4. Marketing as emotional diagnostics
Instead of promoting products as hydrating or brightening, Emiko predicts that brands will shift to marketing that concentrates on emotional states and moments. She lists descriptions like the “post-train emotional reset” and the “morning clarity primer” as examples. She says, “Brands need to look at if they can own the post-gym moment or the pre-gym moment or the touchup moment before the office or the moment where you want to just hear nothing and be unplugged and not be overstimulated.”

5. From personalized to hyperpersonal
Emiko believes data-driven product recommendations will become more prevalent, sophisticated and relevant. “Recommendations will become increasingly non-generic,” she says. “With the help of AI, brands and retailers will have to hyperpersonalize their CRM to deepen emotional connection and increase loyalty.” She adds, “You need to find a way to get closer to your consumer and to try to understand them more on an individual level, and I think that’s where AI can really truly help.”

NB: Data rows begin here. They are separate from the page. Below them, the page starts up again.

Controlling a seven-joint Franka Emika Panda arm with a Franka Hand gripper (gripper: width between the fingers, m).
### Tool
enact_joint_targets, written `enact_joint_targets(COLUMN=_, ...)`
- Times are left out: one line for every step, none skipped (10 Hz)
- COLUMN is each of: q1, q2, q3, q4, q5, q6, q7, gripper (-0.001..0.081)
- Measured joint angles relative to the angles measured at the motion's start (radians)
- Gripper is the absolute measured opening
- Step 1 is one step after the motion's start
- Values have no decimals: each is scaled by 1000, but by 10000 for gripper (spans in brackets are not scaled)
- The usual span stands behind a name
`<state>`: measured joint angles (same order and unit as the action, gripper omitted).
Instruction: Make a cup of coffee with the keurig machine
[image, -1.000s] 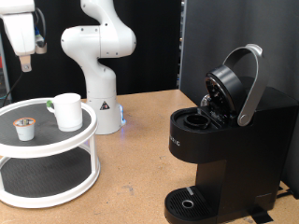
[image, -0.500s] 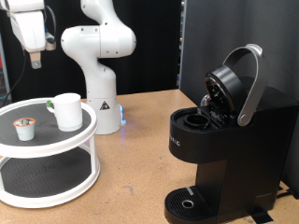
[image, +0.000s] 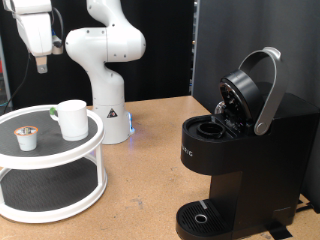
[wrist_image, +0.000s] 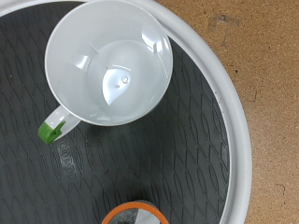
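On upper tier of round stand, exterior view's left: cup, empty, likely light, rigid, smooth; rim or green handle best hold. Gripper high above, open or closed cannot tell. Keurig machine lid raised

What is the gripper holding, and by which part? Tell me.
Nothing. The gripper hangs in the air above the cup on the round stand; nothing shows between its fingers, and the wrist view looks down into the cup untouched.
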<state>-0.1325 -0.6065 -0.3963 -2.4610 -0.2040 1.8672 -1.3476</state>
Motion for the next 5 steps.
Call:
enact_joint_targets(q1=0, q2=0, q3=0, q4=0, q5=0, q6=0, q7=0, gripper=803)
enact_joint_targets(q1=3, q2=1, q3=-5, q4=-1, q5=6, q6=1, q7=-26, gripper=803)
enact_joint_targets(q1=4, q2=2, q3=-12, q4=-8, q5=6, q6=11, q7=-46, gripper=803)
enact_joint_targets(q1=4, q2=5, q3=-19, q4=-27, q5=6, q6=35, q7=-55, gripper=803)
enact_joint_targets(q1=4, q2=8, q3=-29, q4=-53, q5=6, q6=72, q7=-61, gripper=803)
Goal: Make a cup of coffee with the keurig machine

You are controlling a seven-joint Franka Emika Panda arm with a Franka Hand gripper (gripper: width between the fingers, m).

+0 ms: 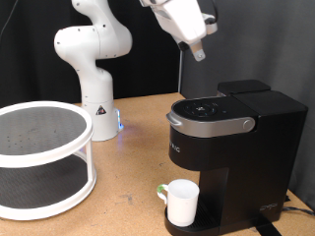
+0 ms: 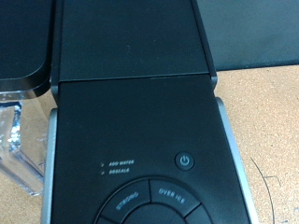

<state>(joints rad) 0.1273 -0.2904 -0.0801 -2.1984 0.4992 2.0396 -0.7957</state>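
Note:
The keurig machine [image 1: 231, 147] stands on the wooden table at the exterior view's right, with its silver-grey lid handle [image 1: 209, 125] down. The white cup [image 1: 181, 203] stands on the drip tray under the brew head, its green-marked handle towards the exterior view's left. My gripper [image 1: 200, 49] hangs high above the machine's lid, apart from it, with nothing seen in it. The wrist view looks straight down on the machine's black top [image 2: 135, 121], showing the power button [image 2: 185, 160] and the brew buttons; my fingers do not show there.
A white round two-tier shelf [image 1: 39, 157] stands at the exterior view's left. The arm's white base [image 1: 94, 69] is at the back. The clear water tank [image 2: 14, 140] sits beside the machine's top. Bare wooden table [image 1: 133, 177] lies between shelf and machine.

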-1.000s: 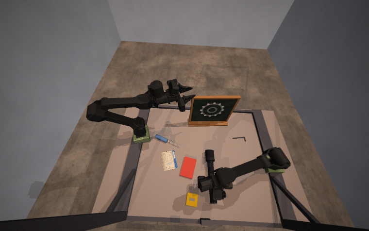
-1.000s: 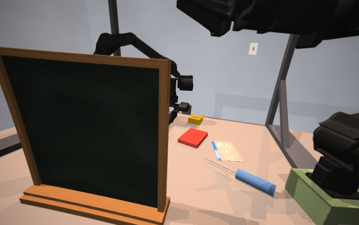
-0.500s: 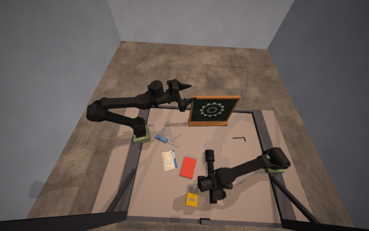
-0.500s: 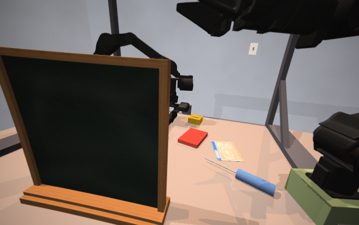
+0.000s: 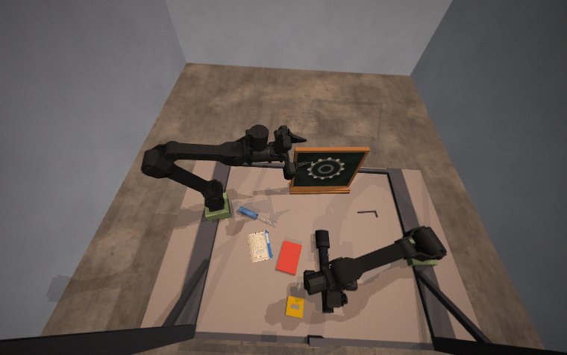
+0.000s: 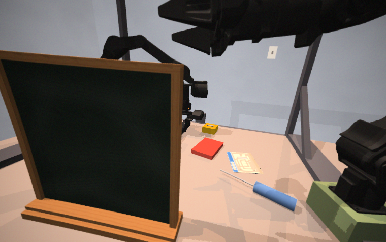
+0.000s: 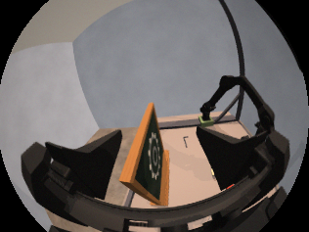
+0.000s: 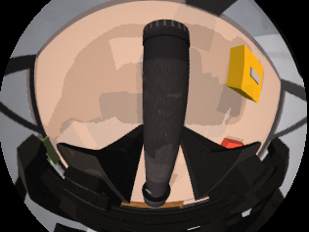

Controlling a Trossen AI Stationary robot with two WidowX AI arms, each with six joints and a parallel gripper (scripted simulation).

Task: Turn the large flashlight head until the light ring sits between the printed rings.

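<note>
Nearest, a yellow block [image 5: 295, 313] [image 6: 210, 129] [image 8: 238, 68] lies beside the tail of the flashlight [image 5: 323, 256] [image 6: 185, 126] [image 8: 166, 87], which rests with its head towards the board. The right gripper [image 5: 325, 291] [image 6: 188, 119] [image 8: 161, 128] is clamped on the flashlight's body, presumably to stop the barrel rolling or swinging while the head is turned. A red block [image 5: 289, 257] [image 6: 207, 148] [image 8: 232, 143] lies alongside; the printed card [image 5: 259, 246] [image 6: 245, 163] and screwdriver [image 5: 248, 212] [image 6: 274, 195] lie off to one side, away from the work. Farther, the board [image 5: 332, 149] [image 6: 94, 60] [image 7: 137, 146] stands upright, its face turned to the flashlight so the light dots read against the printed rings. They sit around the outer ring, so the head probably still needs turning. The left gripper [image 5: 308, 151] [image 6: 165, 24] [image 7: 159, 132] has its fingers wide apart at the board's side edge, holding nothing; it could steady the board, but a knock might tip it.
</note>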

6. The opposite of optimization
“After years of optimization culture, consumers are trending toward softness, recovery and anti-performance. Instead of constantly marketing the striving for self-improvement, brands that speak to ‘enoughness’ will outperform those pushing the hustle,” says Emiko. “The term ‘self-care’ is so overused, but I think it’s really about getting customers to understand, OK, I don’t need this cream to fit into a certain beauty standard or to look a certain way or to make my makeup glow. I want this cream because I’m doing something for myself through an ingredient or through a sensory experience.”